The ones who like each other. I mean — Like. Each. Other. They have to remove intertwined palms when the meal arrives. The ones whose morning commutes are filled with desperate chats. Because they haven’t been on the phone with one another for about 9.3 hours.
They make you wanna upchuck your Metamucil, don’t they?
Especially when those losers are your friends.
I get it. Disgusting. Okay, okay, here’s the truth. I’m not kidding anyone. As per usual, this is all about me. Yes, it is me — the near-boomer — who’s acting like a grody teen in love.
“You know we’re really gross, right?” asks my new man. Staring into my eyes so deeply my occipital lobe twitches.
“People would probably puke if they saw us,” I grunt in return.
We are that couple. What are YOU going to do about it? It’s simple. Very simple.
What To Have
The first thing you will need is a tractor-trailer loaded with Imodium or Pepto-Bismol. And a pair of highly tinted sunglasses. Let’s face it, you’re not going to stop these hormonal horndogs from sucking face.
You will also need a shipment’s worth of Resolve. After all, they can’t keep this up forever, can they?
What to Do
First off, the world will look much clearer once the vomiting stops. Ingest as much Imodium or Pepto as possible.
Then consider that the simplest answer is putting a hit out on them. But let’s be realistic. Assassins are costly. Botched offings make for messy jailtime. Ditching them as pals is, of course, an option. But #FindingAdultFriends isn’t an easy feat at your age.
It’s important to keep in mind m̶e̶ ̶a̶n̶d̶ ̶m̶y̶ ̶s̶t̶u̶d̶m̶u̶f̶f̶i̶n̶ that couple probably doesn’t aim for offensive. They’re likely “just in their own world and focused on each other”.
Christen A. Johnson suggests setting clear boundaries. Say, “I’m glad you two are happy, and it’s nice to see you two in love, but it would be great if you could cool it a little bit, so that I’m not talking while you’re all over each other.”
Or, alternatively, she advises joking.
“Hey you guys, there’s a good hotel down the street; can I help you finance it?”
What to do is simple. Very simple. Either ignore their rubouts.

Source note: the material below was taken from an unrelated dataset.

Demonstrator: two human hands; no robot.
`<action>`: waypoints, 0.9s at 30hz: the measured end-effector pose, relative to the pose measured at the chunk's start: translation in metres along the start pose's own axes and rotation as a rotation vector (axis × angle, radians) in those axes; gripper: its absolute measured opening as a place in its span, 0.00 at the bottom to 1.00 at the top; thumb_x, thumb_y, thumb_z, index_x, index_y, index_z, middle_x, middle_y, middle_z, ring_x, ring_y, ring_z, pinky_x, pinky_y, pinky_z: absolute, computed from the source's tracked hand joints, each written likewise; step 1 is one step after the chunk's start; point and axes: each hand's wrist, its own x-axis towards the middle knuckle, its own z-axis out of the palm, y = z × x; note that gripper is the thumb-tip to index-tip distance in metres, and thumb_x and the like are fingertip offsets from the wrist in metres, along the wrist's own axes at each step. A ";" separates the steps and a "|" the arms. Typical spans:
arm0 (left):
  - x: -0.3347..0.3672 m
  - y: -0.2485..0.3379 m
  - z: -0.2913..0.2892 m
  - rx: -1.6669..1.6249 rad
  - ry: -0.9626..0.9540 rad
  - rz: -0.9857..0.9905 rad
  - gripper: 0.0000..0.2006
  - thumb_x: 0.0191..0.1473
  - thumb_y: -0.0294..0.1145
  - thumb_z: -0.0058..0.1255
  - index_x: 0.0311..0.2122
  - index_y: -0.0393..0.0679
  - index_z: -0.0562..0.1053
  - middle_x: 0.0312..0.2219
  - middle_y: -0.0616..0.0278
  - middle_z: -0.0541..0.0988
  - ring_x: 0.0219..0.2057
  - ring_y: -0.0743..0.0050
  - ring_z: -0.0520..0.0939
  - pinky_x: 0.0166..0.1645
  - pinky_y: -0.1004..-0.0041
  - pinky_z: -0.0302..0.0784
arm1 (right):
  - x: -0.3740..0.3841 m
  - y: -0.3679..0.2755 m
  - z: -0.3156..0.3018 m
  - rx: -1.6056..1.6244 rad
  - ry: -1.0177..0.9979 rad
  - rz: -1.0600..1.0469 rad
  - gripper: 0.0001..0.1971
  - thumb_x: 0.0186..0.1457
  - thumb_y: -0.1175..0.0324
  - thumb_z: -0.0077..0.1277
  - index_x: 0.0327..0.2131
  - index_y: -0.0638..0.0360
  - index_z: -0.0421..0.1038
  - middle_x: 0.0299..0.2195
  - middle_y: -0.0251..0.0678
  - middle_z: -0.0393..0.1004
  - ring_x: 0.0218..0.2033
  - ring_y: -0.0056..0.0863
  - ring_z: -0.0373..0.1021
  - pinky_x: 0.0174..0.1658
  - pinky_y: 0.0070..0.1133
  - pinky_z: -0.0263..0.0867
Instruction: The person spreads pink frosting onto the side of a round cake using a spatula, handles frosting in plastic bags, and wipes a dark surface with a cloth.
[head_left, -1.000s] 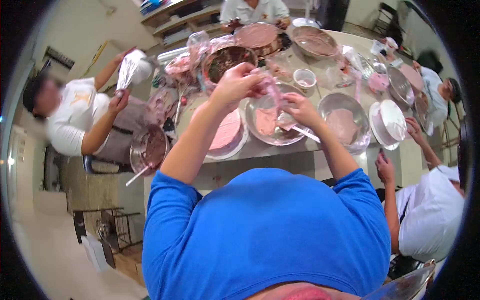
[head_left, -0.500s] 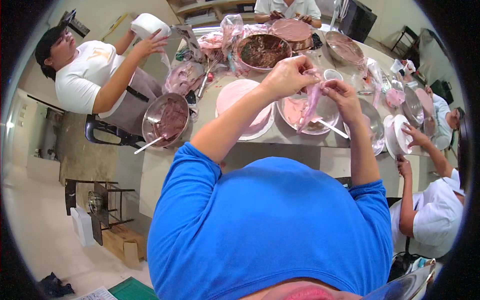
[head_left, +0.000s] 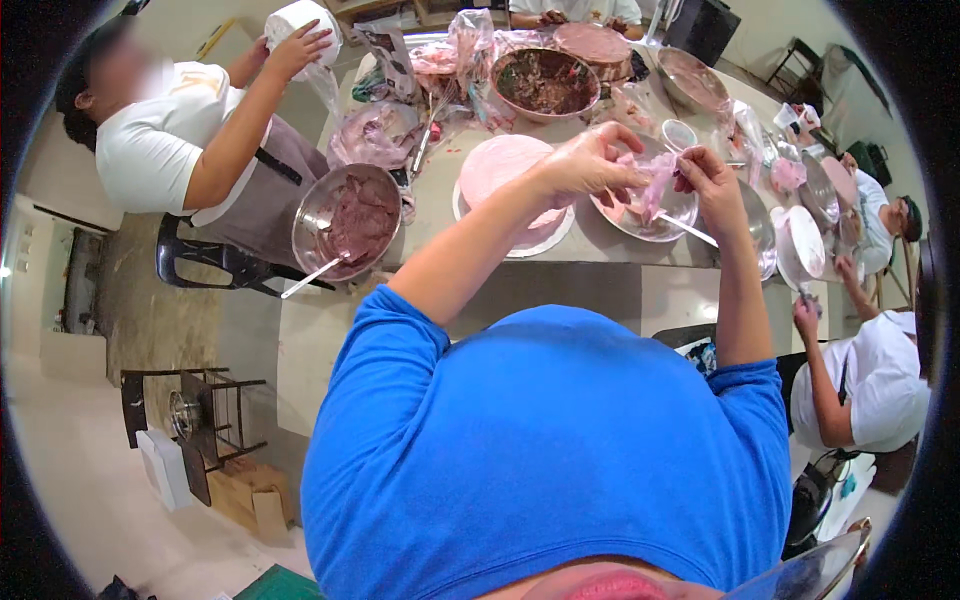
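My left hand [head_left: 585,165] and my right hand [head_left: 708,185] are raised over the table, both closed on a clear piping bag [head_left: 655,188] smeared with pink cream that hangs between them. Under the bag sits a metal bowl [head_left: 625,215] with pink cream, and a white utensil handle [head_left: 690,230] sticks out across it below my right wrist. Left of the bowl, a round cake [head_left: 500,170] coated in pink stands on a white board. My blue shirt fills the lower part of the view.
On the left, a person in a white shirt and apron holds up a white roll [head_left: 300,25], next to a metal bowl of dark pink cream [head_left: 350,215] with a spoon. A brown-smeared bowl [head_left: 545,80], plastic bags and more bowls crowd the table. Another person [head_left: 865,385] works at the right.
My hands have come closer together with the pink bag held up between them over the bowl. The person at the left has lifted the white roll higher.
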 end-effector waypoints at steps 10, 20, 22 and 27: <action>-0.003 -0.016 0.008 0.037 -0.026 0.171 0.07 0.42 0.28 0.53 0.23 0.44 0.65 0.22 0.68 0.73 0.24 0.86 0.72 0.25 0.83 0.67 | -0.009 -0.009 0.005 -0.262 0.217 -0.048 0.04 0.53 0.71 0.44 0.30 0.60 0.66 0.18 0.26 0.63 0.18 0.12 0.58 0.22 0.11 0.55; 0.008 -0.035 0.013 0.283 0.013 0.206 0.14 0.40 0.30 0.56 0.32 0.38 0.66 0.22 0.65 0.73 0.23 0.84 0.71 0.25 0.82 0.67 | -0.014 -0.013 0.003 -0.037 0.261 -0.092 0.06 0.55 0.68 0.43 0.33 0.58 0.65 0.21 0.32 0.69 0.18 0.14 0.62 0.22 0.13 0.59; 0.009 -0.034 0.014 0.183 -0.025 0.118 0.19 0.41 0.32 0.56 0.38 0.37 0.66 0.24 0.62 0.75 0.24 0.82 0.73 0.26 0.81 0.69 | -0.015 -0.013 0.004 -0.023 0.286 -0.109 0.06 0.54 0.68 0.43 0.33 0.59 0.65 0.22 0.32 0.69 0.19 0.14 0.62 0.22 0.13 0.60; 0.012 -0.034 0.018 -0.049 -0.085 -0.088 0.19 0.46 0.37 0.53 0.40 0.36 0.67 0.25 0.61 0.75 0.25 0.79 0.77 0.23 0.80 0.72 | -0.013 -0.005 0.011 -0.009 0.218 -0.040 0.06 0.54 0.68 0.43 0.33 0.59 0.65 0.23 0.31 0.68 0.20 0.14 0.63 0.24 0.13 0.61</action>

Or finance one. Your choice. You’re a strong person. You’ve got this.
Takeaways
Some couples are more appalling than lip-encrusted Imodium residue. But I̶’̶m̶ ̶y̶o̶u̶r̶ ̶f̶r̶i̶e̶n̶d̶ they’re your friends and they’re happy, dammit. So kill them or don’t. Ignore them or don’t. Watch them kiss each other underwater between their 66 and 67th text. Or don’t.
Just make sure you get that vomiting under control. Dehydration is worse than PDAs.
©Jennifer J. McDougall 2022
Listen, Dude. That one’s dedicated to you. Gag.